Dozens of dark navy blue and white balloons were let loose on blue skies over Melbourne’s north yesterday, in tribute to the life of June Middleton - the long-serving Carlton member who for more than 60 years lived her life inside an iron lung.

The fittingly uplifting finale followed the celebration of an extraordinary existence, when almost 500 people gathered in a marquee at the site of the old Preston & Northcote Community Hospital to pay their final respects at June’s funeral.

Amongst them were wheelchair-bound and bed-ridden fellow patients, medical staff, volunteers, and of course June’s trusted Labrador Angel, who sat dutifully by her dear owner’s flag-draped coffin sporting a dark navy blue top.

Representing June’s beloved Blues were Carlton’s 1945 and ’47 premiership player Ken Hands, and the 1968 premiership player Bryan Quirk - the latter a pallbearer as June was farewelled to the strains of Lily of Laguna.

Quirk’s friendship with June, which spanned more than 40 years, was first forged at the old Carlton ground.

“She came to Carlton to watch a Sunday morning training session, and as I was leaving the track, someone said ‘Would you mind saying hello to June’?,” Quirk recalled.

“I did, and from there I kept in touch and started to visit her. She met our kids, we used to take them in, and I always wrote her a letter once a year.”

Hands’ memories of June, a Carlton member since 1940, go back even further.

“When June was at Fairfield, a lot of us [the Carlton senior players] were regular visitors,” Hands said.

“This was back in the mid-50s . . . to think that she’s gone on.”

Marigold Southey, who spoke on behalf of all the volunteer drivers, remembered ferrying June in her day bed to the old Carlton ground, in an old van known as “Rosie”.

“Many and varied were the excursions with June, very early in the year to see the footballers at the old Carlton ground. There she would purchase her season’s ticket, her annual present to her father,” Southey said.

“I have memories of those great big men [the Carlton footballers], piling into the van, absolutely filling the van, but all wanting to say hello to June.
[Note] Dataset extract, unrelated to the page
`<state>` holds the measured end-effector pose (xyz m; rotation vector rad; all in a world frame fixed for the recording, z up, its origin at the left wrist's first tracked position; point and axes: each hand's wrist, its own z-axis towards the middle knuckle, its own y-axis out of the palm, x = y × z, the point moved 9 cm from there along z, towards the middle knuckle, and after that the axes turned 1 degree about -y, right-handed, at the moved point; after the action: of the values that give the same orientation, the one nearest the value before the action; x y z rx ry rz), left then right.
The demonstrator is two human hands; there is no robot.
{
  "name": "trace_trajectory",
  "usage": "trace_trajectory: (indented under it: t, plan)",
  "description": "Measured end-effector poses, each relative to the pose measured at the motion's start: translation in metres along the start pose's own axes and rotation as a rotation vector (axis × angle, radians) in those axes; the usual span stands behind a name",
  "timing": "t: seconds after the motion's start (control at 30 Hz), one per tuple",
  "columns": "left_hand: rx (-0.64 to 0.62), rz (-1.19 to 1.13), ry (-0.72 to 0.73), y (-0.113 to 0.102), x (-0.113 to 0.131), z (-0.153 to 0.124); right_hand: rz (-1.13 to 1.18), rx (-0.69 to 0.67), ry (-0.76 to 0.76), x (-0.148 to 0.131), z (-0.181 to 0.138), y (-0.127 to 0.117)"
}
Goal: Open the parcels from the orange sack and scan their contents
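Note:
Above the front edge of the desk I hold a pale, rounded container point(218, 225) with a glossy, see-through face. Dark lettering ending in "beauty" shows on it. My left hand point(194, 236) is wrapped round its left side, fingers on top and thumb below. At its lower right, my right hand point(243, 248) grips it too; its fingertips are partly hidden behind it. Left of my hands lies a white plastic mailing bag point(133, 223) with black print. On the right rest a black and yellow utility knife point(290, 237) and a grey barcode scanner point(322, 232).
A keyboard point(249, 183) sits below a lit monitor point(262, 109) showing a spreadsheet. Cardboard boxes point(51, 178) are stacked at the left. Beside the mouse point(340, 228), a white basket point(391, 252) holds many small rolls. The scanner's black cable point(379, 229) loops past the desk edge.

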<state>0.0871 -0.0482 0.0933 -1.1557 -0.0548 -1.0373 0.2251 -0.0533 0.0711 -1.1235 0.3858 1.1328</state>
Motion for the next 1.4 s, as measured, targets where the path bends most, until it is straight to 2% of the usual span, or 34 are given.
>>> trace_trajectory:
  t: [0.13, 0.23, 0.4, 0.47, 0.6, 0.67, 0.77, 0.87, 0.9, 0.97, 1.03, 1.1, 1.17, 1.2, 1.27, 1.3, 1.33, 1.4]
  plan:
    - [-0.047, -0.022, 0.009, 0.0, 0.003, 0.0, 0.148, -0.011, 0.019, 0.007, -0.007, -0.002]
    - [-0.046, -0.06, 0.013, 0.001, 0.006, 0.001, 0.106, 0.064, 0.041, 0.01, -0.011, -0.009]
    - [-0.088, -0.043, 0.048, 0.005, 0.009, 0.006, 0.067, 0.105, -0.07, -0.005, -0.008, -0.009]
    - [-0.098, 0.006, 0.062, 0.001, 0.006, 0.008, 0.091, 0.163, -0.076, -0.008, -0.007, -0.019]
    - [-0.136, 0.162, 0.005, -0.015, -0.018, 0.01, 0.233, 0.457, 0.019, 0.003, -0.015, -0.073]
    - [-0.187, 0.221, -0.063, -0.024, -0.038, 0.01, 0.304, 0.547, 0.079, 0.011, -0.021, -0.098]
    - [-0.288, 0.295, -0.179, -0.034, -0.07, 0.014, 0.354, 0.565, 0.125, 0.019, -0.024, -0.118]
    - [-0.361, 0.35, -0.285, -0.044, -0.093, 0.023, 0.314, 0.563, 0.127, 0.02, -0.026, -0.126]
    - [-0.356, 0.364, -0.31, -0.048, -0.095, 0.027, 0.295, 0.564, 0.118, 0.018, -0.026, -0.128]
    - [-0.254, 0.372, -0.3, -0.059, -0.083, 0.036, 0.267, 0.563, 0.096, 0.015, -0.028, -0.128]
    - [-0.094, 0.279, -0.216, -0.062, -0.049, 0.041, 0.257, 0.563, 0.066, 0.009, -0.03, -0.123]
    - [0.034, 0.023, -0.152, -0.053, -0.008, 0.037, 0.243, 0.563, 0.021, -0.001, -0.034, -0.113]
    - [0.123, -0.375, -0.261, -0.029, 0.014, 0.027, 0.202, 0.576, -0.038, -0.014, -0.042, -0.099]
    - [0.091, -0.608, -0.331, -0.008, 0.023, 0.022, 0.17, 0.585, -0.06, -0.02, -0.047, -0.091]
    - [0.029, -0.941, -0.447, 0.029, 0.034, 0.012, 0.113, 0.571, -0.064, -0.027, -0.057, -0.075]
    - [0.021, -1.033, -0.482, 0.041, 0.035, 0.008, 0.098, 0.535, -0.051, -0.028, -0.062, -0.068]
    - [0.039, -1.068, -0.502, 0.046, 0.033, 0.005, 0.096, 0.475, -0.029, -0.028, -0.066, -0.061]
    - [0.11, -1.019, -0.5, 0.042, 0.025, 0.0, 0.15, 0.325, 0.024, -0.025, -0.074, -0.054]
Her love for Carlton and the boys was legendary.”

Amongst the many tributes paid to June, who died recently at the age of 83 and a half, was that from an old friend Gwen Nairn - a fellow Carlton supporter with whom she worked at the Gippsland & Northern co-operative in Flinders Lane more than 65 years ago. Nairn talked of the correspondence she received from June after she (Nairn) had relocated with work to Western Australia.

“I still have the first letter June ever wrote on the apparatus set for her. She would also have every bit of news about Carlton cut out and sent over to me, which I appreciated and will miss,” Nairn said.

Another old workmate at G & N, Harry Newell, explained that “anyone who was a Blue was a mate of June’s”. To best illustrate June’s devotion to all things Carlton, Harry recounted the tale of how he actually copped a blast from June four years ago, when he arranged for a bouquet of flowers to be delivered for her birthday.

“I always sent a blue and white bouquet - the Blues’ colours - and June always loved them,” Newell explained.

“That year my wife said to me, ‘Why do you always send blue and white? - why not send something colourful?’ To keep the peace, I ordered the colourful ones, and when they arrived I duly copped the phonecall. ‘What’s this you’ve sent? Why have you sent these blue and gold flowers?  You know I hate the Eagles.’ And they were always blue and white from that day on.”

In a world littered with shallow, two-bob celebrities, June was remembered as a genuine, real-life inspiration, conquering her very own “Mt Everest in a fish tank” as a poet friend Heather Shanks wrote. Instead of pitying herself, June put herself out there, and as the service’s celebrant Anne Edwards so rightly observed, she was an amazingly resilient being, “a lady who set an example simply by defying the odds and living”.

“She was a strong and courageous lady who played the hand she was dealt without complaint, never asking ‘Why me?’,” Edwards said.

That was a message not lost on Bryan Quirk either. As he said afterwards: “My knees are playing up and I’m complaining they’re hurting, but it doesn’t really measure up when you’re comparing it with what she went through”.

Having spent more than six decades cocooned in her metal contraption at medical facilities including Fairfield, June’s greatest joy was to end her days in her own home in Thornbury.

Towards the end of the service, images of June’s life both before and after contracting polio, were screened to the accompaniment of Charlie Chaplin’s ‘Smile’ and Nat King Cole’s silky version of ‘Stardust’.

Accompanying the final, most recent image of June, was a message penned by the lady herself.

To all who have known,

cared for and loved me


 
THANK YOU

 
For everything you have done

To help me live as I have.

Your help has been much appreciated.